Bach K B, Lutcavage M E, Mitchell G S

出版信息

Respir Physiol. 1993 Jan;91(1):57-70. doi: 10.1016/0034-5687(93)90089-s.

Abstract

The exercise ventilatory response is augmented during conditions of increased respiratory dead space (delta Vd), a phenomenon that we refer to as short term modulation (STM). To test the hypothesis that serotonin is necessary in the mechanism underlying STM, experiments were conducted on ten awake goats. Ventilation, CO2 production and PaCO2 were measured at rest and during treadmill exercise (4 km/h, 5% grade), with and without delta Vd (0.25 L), before and after systemic administration of the serotonin receptor antagonist, methysergide maleate (n = 6; 1 mg/kg, i.v.), or the tryptophan hydroxylase inhibitor, p-chlorophenylalanine (PCPA; n = 4; 100 mg/kg, i.v.). Pre-methysergide: (1) PaCO2 decreased from rest to exercise to a similar degree with (-1.9 mmHg) and without (-1.8 mmHg) delta Vd; (2) the exercise ventilatory response increased 59% +/- 13% (P < 0.01) with delta Vd, accounting for similar exercise PaCO2 regulation and demonstrating STM; and (3) effects of delta Vd on exercise tidal volume and frequency responses were inconsistent.

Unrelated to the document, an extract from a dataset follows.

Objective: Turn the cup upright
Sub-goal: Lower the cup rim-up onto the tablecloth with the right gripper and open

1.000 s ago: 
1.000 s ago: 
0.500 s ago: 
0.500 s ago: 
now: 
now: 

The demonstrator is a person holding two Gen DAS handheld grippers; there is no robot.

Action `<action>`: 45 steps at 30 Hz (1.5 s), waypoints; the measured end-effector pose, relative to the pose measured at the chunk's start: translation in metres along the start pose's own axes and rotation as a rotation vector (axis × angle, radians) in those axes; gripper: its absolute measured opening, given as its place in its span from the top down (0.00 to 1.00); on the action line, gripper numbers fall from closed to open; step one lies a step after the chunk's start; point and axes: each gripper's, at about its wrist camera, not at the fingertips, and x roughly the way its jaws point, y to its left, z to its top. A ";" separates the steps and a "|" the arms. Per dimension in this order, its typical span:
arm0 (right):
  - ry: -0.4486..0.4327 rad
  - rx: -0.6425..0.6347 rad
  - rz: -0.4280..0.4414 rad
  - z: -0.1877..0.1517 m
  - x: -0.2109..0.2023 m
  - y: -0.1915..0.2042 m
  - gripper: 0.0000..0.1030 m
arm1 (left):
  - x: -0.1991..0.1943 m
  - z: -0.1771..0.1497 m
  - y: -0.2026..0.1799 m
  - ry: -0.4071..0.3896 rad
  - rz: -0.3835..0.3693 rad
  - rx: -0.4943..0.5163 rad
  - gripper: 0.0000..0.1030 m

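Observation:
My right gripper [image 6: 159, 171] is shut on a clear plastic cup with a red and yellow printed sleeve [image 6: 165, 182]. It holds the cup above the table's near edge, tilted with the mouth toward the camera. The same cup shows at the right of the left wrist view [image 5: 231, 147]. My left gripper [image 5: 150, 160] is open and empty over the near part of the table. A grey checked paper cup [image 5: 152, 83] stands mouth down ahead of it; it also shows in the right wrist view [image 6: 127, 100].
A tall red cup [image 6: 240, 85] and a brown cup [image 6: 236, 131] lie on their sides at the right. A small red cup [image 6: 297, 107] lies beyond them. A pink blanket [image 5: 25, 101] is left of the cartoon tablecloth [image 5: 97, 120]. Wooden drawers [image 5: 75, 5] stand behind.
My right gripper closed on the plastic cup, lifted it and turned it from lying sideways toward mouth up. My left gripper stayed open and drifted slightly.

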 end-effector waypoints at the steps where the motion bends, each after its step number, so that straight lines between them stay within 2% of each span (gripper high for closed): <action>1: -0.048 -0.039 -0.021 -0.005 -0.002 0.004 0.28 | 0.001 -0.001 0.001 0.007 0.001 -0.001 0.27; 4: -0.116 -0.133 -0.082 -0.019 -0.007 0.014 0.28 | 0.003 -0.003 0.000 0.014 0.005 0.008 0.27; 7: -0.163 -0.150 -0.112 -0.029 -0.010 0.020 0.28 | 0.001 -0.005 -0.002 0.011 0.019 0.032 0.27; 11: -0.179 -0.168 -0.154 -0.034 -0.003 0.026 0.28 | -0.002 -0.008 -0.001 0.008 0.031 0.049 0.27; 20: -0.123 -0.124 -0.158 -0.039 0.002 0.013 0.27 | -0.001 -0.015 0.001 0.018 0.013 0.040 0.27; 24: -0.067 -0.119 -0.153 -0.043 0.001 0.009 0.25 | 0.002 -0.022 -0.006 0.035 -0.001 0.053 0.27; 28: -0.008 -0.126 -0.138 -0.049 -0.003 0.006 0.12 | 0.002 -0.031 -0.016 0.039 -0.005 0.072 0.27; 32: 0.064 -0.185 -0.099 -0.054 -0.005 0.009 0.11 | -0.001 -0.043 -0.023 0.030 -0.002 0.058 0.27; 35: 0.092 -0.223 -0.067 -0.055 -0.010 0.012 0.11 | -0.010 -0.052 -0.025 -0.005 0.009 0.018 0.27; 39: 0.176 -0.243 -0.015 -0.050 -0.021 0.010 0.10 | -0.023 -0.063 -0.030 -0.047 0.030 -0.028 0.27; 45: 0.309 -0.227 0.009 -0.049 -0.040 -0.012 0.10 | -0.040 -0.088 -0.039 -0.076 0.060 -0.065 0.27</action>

Post-methysergide: (1) there were no significant effects on ventilation or PaCO2 at rest or during exercise in control (mask) conditions; (2) the exercise ventilatory response was unaffected by delta Vd, thereby allowing PaCO2 to increase 4.1 +/- 3.0 mmHg from rest to exercise (P < 0.05); and (3) with delta Vd during exercise, the tidal volume response was increased, but was offset by a decreased frequency response. Following PCPA (16-24 h): (1) hyperventilation was evident at rest and during exercise; (2) the exercise ventilatory response was augmented, indicating STM; and (3) the exercise ventilatory response with delta Vd was not affected further, allowing PaCO2 to increase from rest to exercise and indicating an inability to elicit further STM. These data suggest that serotonin is necessary for short term modulation of the exercise ventilatory response with increased respiratory dead space, although the location of relevant serotonin receptors is not yet clear.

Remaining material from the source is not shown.